Growing Rates of Eating Disorders Among Teens—Another COVID-19 Concern?
In spring 2020, researchers and clinicians expressed concerns for the mental health of youth as the impacts of the COVID-19 pandemic took hold. Among those were concerns for individuals with eating disorders. As a clinician in Children’s Hospital of Philadelphia’s Eating Disorder Assessment and Treatment Program, I worried about the impact of increased social isolation on individuals with an illness that is inherently isolating. My colleagues and I worried that the severity of an adolescent’s eating disorder would worsen under such stressful circumstances and that the risk of relapse among patients would increase. And as food insecurity, economic hardships and family struggles began to weigh upon households, our concerns for these vulnerable youth grew.

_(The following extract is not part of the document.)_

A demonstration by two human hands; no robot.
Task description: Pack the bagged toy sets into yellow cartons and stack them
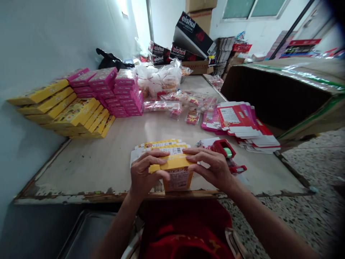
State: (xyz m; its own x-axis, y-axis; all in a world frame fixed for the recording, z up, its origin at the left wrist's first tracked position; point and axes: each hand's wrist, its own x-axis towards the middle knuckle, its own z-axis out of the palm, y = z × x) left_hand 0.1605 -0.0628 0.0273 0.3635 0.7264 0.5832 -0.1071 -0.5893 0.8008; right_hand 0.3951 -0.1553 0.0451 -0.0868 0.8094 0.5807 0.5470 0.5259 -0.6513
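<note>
A yellow printed carton [178, 177] stands upright near the table's front edge, its yellow top panel facing me. My left hand [147, 171] is closed on its left side, fingers over the top and thumb low on the front. My right hand [212, 165] grips the right end the same way, fingertips on the top edge. Just behind lie flat yellow cartons [161, 144], partly hidden by my hands. A red tape dispenser [223, 148] with a green-centred roll sits beyond my right hand.
Stacked yellow boxes [78, 115] and pink boxes [126, 91] stand at the left. Clear plastic packets [164, 106] lie mid-table. Flat red and pink cartons [237, 120] are piled at the right, beside a large open cardboard box [302, 72]. Black cartons [194, 34] stand behind.
</note>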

As we reflect on this year’s National Eating Disorder Awareness Week, and as we approach the one year anniversary of the pandemic’s overwhelming presence in the U.S., it’s clear that those concerns were well-founded.
We have observed a significant increase in the number of adolescents with new onset eating disorders coming to the emergency room and to our outpatient clinic. Recent data from the U.K. shows an almost 50% increase in the number of youth seeking treatment of an eating disorder, and more research is ongoing to quantify this wave of new onset or newly identified eating disorders among youth worldwide. While it will take some time to truly understand the effects of COVID-19 on the mental health of youth, we know that it has been indisputably impacted.
Over the past year, youth have been isolated from friends, many are not attending in-person school full time, extracurricular activities are canceled or significantly impacted, after-school jobs may be scarce and social media use has increased. During this time of disruption, we’ve seen people use the pandemic as an opportunity for behavior change (as one teenager told me, “there is nothing else to do, so I thought I might as well start running”). Some of these changes can be positive; however, providers and families need to acknowledge that things can go awry. Changing diet to avoid or lose the “COVID 15” or increasing exercise to “get fit” or “stay in shape” for sport can seem innocuous to many, but for adolescents at risk for developing an eating disorder, weight loss for any reason can open the door to the development of a severe medical and psychiatric illness.
Adolescents are growing, their brains are developing and their bodies are building bones and muscles. Their bodies should continue to gain weight through adolescence into early adulthood. Any significant change in eating or exercise behavior in an adolescent should be cause for concern, as should any weight loss. If a child falls off their historical growth curves it is important to take a hard look at their behavior. Concern about their weight, a reduction in the types of food they normally eat (e.g., cutting out sugar, reducing carbohydrates, becoming a vegetarian), and increasing exercise without increasing the fuel needed to exercise are all red flags that the weight loss or behavior is not healthy. For individuals with a genetic predisposition, weight loss can trigger the development of an eating disorder.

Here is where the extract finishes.